Lundin went on to explain that through the 1990s the German BuBa and other central banks treated gold as a “depreciating asset” they could swap and trade – and sell – replacing the real gold with “subpar gold” bars with the same serial numbers stamped on them, in their vaults. They reckoned that at some future stage when the gold price had been sufficiently pushed lower, they could buy back real gold using the IOUs they held. But even at today’s gold market prices, this would be “prohibitively costly” – hence the delay by the Fed in marshaling enough subpar gold to send back to Germany.
The Chinese ‘Lehman Bros Moment’
Since Lehman Brothers investment bank collapsed in 2008, the level of private domestic economy credit in China, from the central bank, private banks and regional authorities downward, is estimated to have risen from $9 trillion to an astounding $23 trillion. That is an increase of $14 trillion in a little bit more than 5 years.
Anybody asking why China in a few months since mid-2013 has probably purchased about 2700 tons of physical gold – equal to one full year’s world gold mine output – can stop at that figure. At the same time, much of the “missing $14 trillion” has flowed into stocks, bonds and real estate in the US, Europe, Japan and a few other key markets.
To be sure, this debt bubble helped fuel tremendous economic growth in China, but now a swath of Chinese companies know they up to their ears in debt. Estimates given by financial journalists in several countries, like the UK’s ‘Daily Telegraph’ in recent weeks suggest Chinese companies will pay out the equivalent of about a trillion dollars in loan interest payments in 2014 alone. This is the same amount as total US Federal Reserve “quantitative easing” at the pre-taper rate of $85 billion a month.
And the Chinese economy is slowing.
The Chinese corporate debt mountain is also more than twice the amount that the US government will pay in interest on sovereign debt in 2014. While the US Fed, the ECB, the Bank of Japan and the Bank of England have all been criticized for creating too much money in 2013, what has been happening in China beats all of their efforts, combined.
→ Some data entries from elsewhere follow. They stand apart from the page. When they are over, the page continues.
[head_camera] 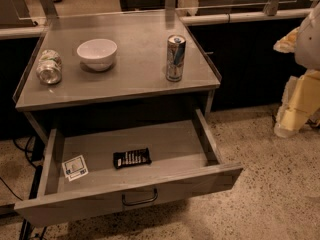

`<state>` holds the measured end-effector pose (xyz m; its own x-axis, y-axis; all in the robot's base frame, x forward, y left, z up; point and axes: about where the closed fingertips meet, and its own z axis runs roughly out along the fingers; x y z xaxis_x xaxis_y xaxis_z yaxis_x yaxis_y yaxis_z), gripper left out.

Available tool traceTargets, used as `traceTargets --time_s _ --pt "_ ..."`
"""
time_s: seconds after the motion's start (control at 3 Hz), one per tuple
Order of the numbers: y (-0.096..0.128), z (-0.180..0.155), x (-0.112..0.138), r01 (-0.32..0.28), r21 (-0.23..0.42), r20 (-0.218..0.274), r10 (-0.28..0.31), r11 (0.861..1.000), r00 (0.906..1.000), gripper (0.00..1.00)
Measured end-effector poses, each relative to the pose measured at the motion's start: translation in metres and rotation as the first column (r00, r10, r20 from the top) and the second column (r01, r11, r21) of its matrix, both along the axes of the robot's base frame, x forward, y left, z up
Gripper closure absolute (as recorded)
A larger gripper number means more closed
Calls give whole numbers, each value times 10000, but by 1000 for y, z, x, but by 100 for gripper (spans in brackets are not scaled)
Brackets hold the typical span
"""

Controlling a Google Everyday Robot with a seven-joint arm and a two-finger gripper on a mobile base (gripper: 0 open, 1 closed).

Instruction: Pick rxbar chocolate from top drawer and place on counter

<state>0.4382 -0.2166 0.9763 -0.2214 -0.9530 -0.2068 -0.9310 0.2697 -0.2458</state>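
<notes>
The rxbar chocolate, a flat black bar with white lettering, lies on the floor of the top drawer, near its middle front. The drawer is pulled fully open below the counter, and its dark wire handle faces me. My gripper hangs at the far right of the view, on the white and cream arm. It is well to the right of the drawer and above the floor, away from the bar, and nothing shows in its grasp.
A small white card with blue print lies in the drawer's left front corner. On the counter stand a white bowl and a tall can, with a clear bottle on its side at the left. A glass railing runs behind.
</notes>
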Motion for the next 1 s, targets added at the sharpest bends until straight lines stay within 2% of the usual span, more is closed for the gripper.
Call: traceTargets --time_s 0.33,0.67,1.0 --pt "0 0 0 0 0 0 0 10000 10000 0" --pt "9 0 6 -161 122 47 160 9998 9999 0" --pt "31 -6 21 -488 -47 63 488 9988 9988 0"
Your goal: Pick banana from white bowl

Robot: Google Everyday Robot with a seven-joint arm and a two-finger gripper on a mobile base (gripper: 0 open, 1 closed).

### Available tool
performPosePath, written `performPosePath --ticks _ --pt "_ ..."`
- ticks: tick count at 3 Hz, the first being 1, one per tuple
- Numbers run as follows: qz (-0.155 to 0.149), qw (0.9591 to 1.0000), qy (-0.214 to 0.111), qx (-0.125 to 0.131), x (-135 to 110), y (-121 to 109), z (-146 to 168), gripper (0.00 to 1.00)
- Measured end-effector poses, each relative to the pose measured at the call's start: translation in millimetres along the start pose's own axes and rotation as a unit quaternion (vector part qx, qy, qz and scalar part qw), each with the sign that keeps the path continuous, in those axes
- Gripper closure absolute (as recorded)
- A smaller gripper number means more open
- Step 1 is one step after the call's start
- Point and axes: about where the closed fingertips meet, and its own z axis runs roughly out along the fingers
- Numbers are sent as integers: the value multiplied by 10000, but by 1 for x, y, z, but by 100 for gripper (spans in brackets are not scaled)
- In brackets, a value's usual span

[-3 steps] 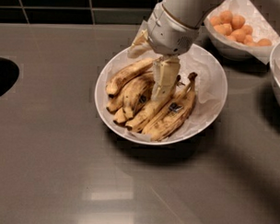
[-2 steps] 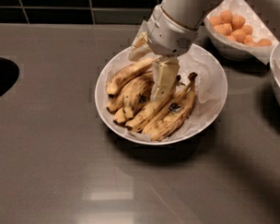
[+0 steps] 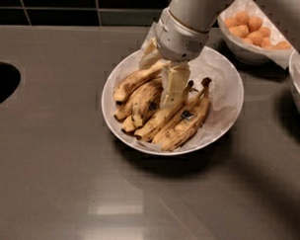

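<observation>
The tool (image 3: 174, 88) was positioned low inside the white bowl (image 3: 225, 95) on the grey bench (image 3: 64, 178), with its pale end set among the bananas. Whether it was clenched or released could not be told, since the wrist above hid it. The banana (image 3: 134, 82), slim and brown-speckled, was seen at the back left of the pile, one end reaching to the tool and apparently touching it, beside fatter bananas (image 3: 184, 123) bearing dark stickers. A smaller bowl (image 3: 241, 52) of orange fruits (image 3: 249, 26) was located behind, at the right.
</observation>
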Motion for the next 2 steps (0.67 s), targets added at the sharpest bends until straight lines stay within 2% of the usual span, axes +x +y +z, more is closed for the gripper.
performPosePath --ticks 2 --pt "177 9998 43 -65 9 4 5 35"
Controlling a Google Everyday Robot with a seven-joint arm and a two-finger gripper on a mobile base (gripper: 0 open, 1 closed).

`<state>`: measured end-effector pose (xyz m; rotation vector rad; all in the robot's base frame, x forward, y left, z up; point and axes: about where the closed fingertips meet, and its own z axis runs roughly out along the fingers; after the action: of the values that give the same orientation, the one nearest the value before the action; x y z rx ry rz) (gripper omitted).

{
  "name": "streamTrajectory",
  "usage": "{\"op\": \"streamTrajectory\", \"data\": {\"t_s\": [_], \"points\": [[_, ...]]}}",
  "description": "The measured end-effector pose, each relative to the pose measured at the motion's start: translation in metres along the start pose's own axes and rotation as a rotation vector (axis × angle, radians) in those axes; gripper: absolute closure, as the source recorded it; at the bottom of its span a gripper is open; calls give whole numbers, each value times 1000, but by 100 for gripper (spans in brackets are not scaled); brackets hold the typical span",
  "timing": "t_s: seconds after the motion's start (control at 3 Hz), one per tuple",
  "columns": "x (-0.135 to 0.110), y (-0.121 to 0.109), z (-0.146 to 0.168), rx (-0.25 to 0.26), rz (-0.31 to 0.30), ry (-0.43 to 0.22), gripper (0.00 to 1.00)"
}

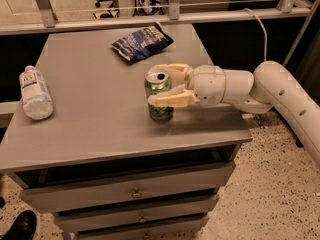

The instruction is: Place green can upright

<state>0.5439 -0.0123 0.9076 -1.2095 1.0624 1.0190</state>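
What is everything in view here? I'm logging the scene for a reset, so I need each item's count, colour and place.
green can: one, green with a silver top, upright near the table's front right.
water bottle: one, clear with a white label, lying on its side at the table's left edge.
snack bag: one, dark blue, crinkled, at the back of the table.
table: one, grey, with drawers beneath.
shoe: one, black, on the floor at the bottom left.
arm: one, white, reaching in from the right.
pincer: one, cream, closed around the green can, one finger in front of it and one behind.
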Motion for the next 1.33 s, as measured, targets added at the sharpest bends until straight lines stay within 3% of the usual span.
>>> {"op": "streamTrajectory", "data": {"t_s": [0.33,0.67,1.0,1.33], "points": [[1,-1,-3,5,5,-5,0],[1,-1,-3,6,5,-5,0],[-20,-13,-8,-2,-16,49,0],[-73,-36,-24,-27,-64,195,0]]}}
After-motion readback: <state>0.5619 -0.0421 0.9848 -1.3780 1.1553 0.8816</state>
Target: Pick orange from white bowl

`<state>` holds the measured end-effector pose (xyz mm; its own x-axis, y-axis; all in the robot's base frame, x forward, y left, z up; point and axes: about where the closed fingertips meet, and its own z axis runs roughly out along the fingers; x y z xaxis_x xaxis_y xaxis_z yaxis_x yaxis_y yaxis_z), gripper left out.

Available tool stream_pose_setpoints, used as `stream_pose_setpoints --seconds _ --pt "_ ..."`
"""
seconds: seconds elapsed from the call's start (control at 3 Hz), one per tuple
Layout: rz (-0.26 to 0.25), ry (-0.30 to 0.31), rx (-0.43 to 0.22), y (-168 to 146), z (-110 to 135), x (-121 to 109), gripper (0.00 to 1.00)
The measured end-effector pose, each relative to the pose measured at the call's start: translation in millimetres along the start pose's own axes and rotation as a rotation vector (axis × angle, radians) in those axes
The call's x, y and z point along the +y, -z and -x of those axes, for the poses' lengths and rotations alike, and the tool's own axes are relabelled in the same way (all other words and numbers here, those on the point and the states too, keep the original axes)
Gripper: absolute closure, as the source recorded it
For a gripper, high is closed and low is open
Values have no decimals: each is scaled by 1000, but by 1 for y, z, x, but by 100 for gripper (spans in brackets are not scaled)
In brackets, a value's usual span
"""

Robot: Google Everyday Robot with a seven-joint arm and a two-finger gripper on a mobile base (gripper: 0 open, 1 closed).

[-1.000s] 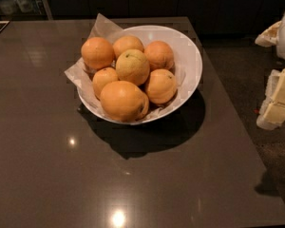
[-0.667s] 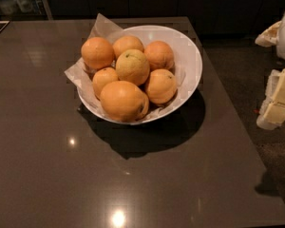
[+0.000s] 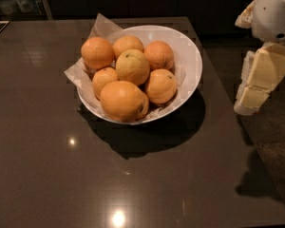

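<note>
The white bowl (image 3: pixel 192 56), lined with crumpled white paper, stands on the dark table and holds several round fruits. The orange (image 3: pixel 132 66), paler and yellowish with a dull skin and a small dark stem spot, lies on top in the middle of the pile. Brighter deep-orange fruits surround it, the largest (image 3: pixel 123 100) at the bowl's front. My gripper (image 3: pixel 251 101) hangs at the right edge of the view, beyond the table's right edge. It is well clear of the bowl, about level with its front, and holds nothing that I can see.
The dark glossy table (image 3: pixel 61 175) reflects ceiling lights. Its right edge runs just right of the bowl, with darker floor (image 3: pixel 275 141) beyond. The white arm housing (image 3: pixel 275 11) shows at the top right. Dark cabinets stand behind the table.
The arm and gripper have shifted a little left and up, further into view. The bowl and fruits have not moved.
</note>
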<state>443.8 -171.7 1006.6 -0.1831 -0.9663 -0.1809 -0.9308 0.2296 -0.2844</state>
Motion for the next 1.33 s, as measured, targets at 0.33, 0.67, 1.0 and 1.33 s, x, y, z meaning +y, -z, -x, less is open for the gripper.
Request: stream_pose_setpoints --seconds 0.33,0.67,1.0,1.33 --pt "19 -8 21 -8 22 -3 0" --pt "44 35 59 -20 62 -11 0" --pt "23 45 42 -19 71 -14 0" --pt "-5 25 15 -16 79 -17 0"
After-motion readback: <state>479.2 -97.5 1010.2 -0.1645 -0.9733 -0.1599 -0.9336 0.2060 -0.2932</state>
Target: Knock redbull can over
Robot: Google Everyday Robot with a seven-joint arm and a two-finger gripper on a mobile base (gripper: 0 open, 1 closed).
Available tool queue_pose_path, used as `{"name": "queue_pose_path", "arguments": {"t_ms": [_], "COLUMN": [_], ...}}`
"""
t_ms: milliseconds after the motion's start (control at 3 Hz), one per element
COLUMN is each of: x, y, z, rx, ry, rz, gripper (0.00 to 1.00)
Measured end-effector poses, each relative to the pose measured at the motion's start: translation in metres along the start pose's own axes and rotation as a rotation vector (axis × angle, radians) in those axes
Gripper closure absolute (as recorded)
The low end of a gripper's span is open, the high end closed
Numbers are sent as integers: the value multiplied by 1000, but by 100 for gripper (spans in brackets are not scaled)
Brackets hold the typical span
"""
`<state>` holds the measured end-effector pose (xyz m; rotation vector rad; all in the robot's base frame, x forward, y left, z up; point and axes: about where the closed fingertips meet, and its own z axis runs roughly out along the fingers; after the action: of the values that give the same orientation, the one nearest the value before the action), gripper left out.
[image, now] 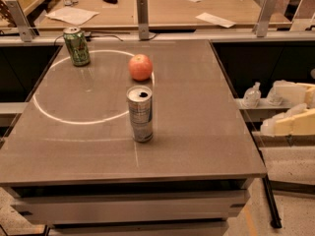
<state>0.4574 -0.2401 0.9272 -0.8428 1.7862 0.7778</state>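
The redbull can (141, 113) is a tall slim silver can with blue-grey panels. It stands upright near the middle of the grey table (197, 132), with its open top showing. My gripper (269, 108) is off the table's right side, about level with the can and well apart from it. Its two cream fingers (290, 124) point left with a gap between them and hold nothing.
A red apple (140, 67) sits just behind the can. A shorter green can (77, 46) stands at the back left. A white circle is marked on the tabletop. A wooden desk with papers and posts (142, 18) lies behind. A small bottle (252, 95) stands on the right shelf.
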Motion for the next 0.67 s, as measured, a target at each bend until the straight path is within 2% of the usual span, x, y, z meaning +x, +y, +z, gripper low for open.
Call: {"name": "queue_pose_path", "arguments": {"t_ms": [333, 667], "x": [-35, -44], "y": [19, 24], "z": [1, 4], "rx": [-67, -85], "ry": [-208, -232], "rz": [24, 27], "gripper": [0, 0]}}
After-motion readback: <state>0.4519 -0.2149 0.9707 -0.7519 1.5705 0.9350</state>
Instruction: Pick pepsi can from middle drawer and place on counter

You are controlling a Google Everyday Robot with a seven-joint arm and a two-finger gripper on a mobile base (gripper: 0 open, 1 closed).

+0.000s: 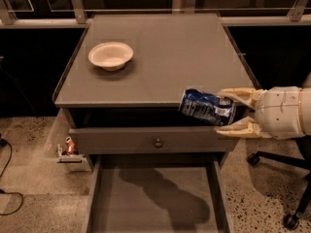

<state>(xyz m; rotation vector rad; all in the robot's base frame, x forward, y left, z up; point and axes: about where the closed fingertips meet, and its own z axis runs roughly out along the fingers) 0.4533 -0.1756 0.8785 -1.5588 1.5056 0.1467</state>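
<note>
My gripper point(227, 111) comes in from the right and is shut on the pepsi can point(206, 107), a dark blue can with white markings. The can lies on its side in the air, at the level of the counter's front edge, over its right part. The counter point(165, 52) is a flat grey top. Below it the middle drawer point(155, 198) is pulled out, a shallow grey box with a bare floor carrying my arm's shadow.
A white bowl point(111, 55) sits on the counter's left part. A grey drawer front with a round knob point(158, 142) is just under the counter. A small reddish object in a clear holder point(70, 147) stands on the floor at left. An office chair base point(286, 188) is at right.
</note>
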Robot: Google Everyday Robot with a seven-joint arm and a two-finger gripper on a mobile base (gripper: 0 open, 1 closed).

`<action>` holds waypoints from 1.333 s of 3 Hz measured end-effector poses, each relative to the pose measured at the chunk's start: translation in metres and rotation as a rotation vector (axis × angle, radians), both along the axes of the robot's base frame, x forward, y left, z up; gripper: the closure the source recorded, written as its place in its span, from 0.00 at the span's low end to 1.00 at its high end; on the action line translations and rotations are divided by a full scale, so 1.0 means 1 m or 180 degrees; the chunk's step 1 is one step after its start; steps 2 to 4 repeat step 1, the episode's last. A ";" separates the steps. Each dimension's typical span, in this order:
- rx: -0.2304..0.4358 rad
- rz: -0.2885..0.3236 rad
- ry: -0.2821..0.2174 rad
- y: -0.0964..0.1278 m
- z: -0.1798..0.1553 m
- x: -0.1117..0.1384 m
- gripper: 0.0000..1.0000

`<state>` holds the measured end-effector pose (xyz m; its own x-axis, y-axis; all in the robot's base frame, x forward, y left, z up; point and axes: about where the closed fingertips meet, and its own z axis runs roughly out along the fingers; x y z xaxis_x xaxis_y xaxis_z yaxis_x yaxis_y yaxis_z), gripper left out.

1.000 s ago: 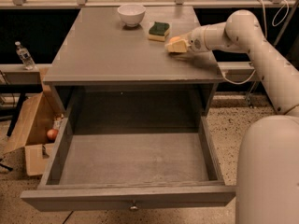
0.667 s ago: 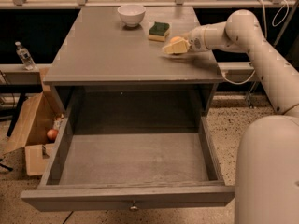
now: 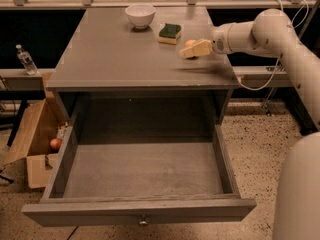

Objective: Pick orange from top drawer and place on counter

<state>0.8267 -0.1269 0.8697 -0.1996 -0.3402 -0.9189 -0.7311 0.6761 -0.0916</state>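
The orange (image 3: 189, 43) shows as a small round orange-yellow shape between the cream fingers of my gripper (image 3: 188, 51). The gripper is shut on it and holds it just above the right rear part of the counter (image 3: 115, 54), to the right of the sponge. My white arm reaches in from the right. The top drawer (image 3: 140, 211) is pulled fully open below the counter, and its grey floor shows nothing inside. Its small metal knob (image 3: 143, 221) faces the front.
A white bowl (image 3: 140, 15) and a green-and-yellow sponge (image 3: 170, 32) sit at the back of the counter. A cardboard box (image 3: 30, 134) with a reddish round fruit (image 3: 55, 144) stands on the floor at left. A water bottle (image 3: 26, 60) stands on a left ledge.
The gripper with the orange has shifted slightly left and down over the counter. The drawer, bowl and sponge have not moved.
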 end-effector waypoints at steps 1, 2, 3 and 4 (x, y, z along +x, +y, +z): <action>-0.0079 -0.0282 -0.0344 -0.033 0.046 -0.033 0.00; -0.0079 -0.0282 -0.0344 -0.033 0.046 -0.033 0.00; -0.0079 -0.0282 -0.0344 -0.033 0.046 -0.033 0.00; -0.0079 -0.0282 -0.0344 -0.033 0.046 -0.033 0.00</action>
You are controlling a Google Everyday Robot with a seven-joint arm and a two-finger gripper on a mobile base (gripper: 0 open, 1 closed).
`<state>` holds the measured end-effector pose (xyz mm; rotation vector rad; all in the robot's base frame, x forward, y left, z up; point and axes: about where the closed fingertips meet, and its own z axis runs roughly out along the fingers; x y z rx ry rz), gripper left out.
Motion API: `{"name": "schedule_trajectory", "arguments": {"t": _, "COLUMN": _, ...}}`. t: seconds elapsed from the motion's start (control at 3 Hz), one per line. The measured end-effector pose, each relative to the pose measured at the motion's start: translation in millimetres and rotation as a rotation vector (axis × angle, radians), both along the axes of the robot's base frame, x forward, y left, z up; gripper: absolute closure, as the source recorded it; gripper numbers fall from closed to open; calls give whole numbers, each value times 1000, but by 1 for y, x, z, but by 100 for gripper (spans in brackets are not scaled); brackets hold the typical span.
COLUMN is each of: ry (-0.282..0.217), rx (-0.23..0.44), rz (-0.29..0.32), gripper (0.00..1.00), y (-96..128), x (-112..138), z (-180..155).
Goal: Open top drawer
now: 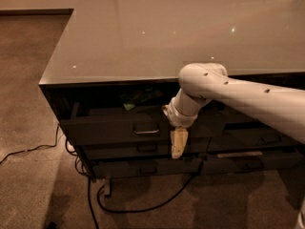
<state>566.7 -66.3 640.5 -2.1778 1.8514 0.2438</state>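
Note:
The top drawer (pixel 109 126) of the dark cabinet stands partly pulled out, its front clear of the cabinet edge. Its small metal loop handle (pixel 146 129) is at the centre of the front. A green item (pixel 135 98) lies inside at the back. My gripper (pixel 178 143) hangs from the white arm (pixel 238 97), pointing down in front of the drawer front, just right of the handle and slightly below it. It holds nothing that I can see.
The cabinet has a wide glossy grey top (pixel 167 32). Two shallower drawer fronts (pixel 143 149) sit below the top drawer. Black cables (pixel 143 206) loop on the carpet under the cabinet and run off to the left.

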Motion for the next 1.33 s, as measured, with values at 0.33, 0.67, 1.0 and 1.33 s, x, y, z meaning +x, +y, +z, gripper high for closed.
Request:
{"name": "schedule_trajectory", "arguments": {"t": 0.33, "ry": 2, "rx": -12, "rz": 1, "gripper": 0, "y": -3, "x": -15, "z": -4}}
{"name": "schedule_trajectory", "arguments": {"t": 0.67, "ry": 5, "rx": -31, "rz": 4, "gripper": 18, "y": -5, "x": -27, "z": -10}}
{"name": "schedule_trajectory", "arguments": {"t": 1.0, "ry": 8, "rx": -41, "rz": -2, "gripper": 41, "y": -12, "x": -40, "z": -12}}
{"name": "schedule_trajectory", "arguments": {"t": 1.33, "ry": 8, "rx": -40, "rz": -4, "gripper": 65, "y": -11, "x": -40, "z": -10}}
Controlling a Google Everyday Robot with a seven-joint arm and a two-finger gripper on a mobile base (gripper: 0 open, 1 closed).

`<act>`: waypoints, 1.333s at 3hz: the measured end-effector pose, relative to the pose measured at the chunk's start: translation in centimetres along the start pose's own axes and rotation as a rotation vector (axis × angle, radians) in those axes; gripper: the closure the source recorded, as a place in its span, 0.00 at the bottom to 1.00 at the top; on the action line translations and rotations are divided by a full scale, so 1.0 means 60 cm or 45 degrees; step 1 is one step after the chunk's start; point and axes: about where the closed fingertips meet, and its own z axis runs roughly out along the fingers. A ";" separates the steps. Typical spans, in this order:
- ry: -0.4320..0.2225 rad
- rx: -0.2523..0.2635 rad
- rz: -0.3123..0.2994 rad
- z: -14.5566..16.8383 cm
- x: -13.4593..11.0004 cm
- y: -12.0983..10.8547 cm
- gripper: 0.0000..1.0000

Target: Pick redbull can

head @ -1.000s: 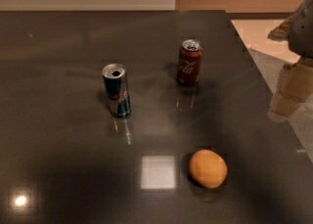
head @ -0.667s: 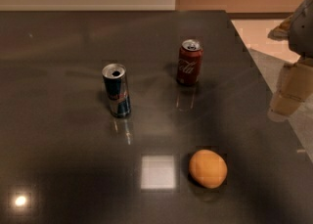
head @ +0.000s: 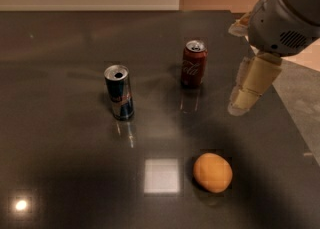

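**Task status.** The redbull can (head: 119, 92) has not been picked. It stands upright on the dark table (head: 60, 163), free of any contact. Approach, grasp and lift all remain to be done.

**Target description.** The can is slim and tall. Its body is blue and silver with a red logo, and its silver top shows an open mouth. A faint reflection of it appears on the glossy surface directly in front of its base.

**Target position.** The can stands well apart from the gripper (head: 242, 104), off to the gripper's side toward the left of the camera view and at about the same depth.

**End effector.** The gripper hangs over the right part of the table, pointing downward, below the grey arm housing (head: 285, 20). It holds nothing. Whether it is open or closed cannot be determined from this view.

**Surrounding objects.**
- A shorter dark-red cola can (head: 193, 64) stands upright near the gripper, on the side toward the target and slightly farther from the camera.
- An orange (head: 213, 172) lies nearer the camera than the gripper, apart from both cans.
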 end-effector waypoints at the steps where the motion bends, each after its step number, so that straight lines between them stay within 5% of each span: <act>1: -0.104 -0.044 -0.045 0.038 -0.070 -0.004 0.00; 4: -0.295 -0.175 -0.072 0.153 -0.242 -0.024 0.00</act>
Signaling exactly what this means, Deutsche Bank shares tumbled last week following a “surprise” fourth-quarter 2013 loss – mostly due to a steep drop in debt trading revenues, as well as large regulatory fines for both gold and energy market-rigging, and heavy litigation and restructuring costs, all of which prompted the bank to warn of a “challenging 2014”. Major European banks like Deutsche are heavily exposed to Chinese debt and for Deutsche, revenues at its important debt-trading division fell 31 percent in the 3 months of Sept-Dec 2013, a much bigger drop than at US and other European rivals, which also suffered from sluggish fixed-income trading.
The main point is however hidden by the “Emerging market debt crisis”. Debt in the developed countries runs at a much higher and unsustained level. Debt growth in the developed countries is at historic high rates, called “structural”, and impossible to reduce without debt repudiation, restructuring or dilution as numerous IMF working papers have warned in 2013. At some key “Lehman Bros moment” the gold price must take off, signaling that the unreal and unequal challenge of protecting fiat money has been lost.
As that time draws near, smart investors might brace themselves… for impact.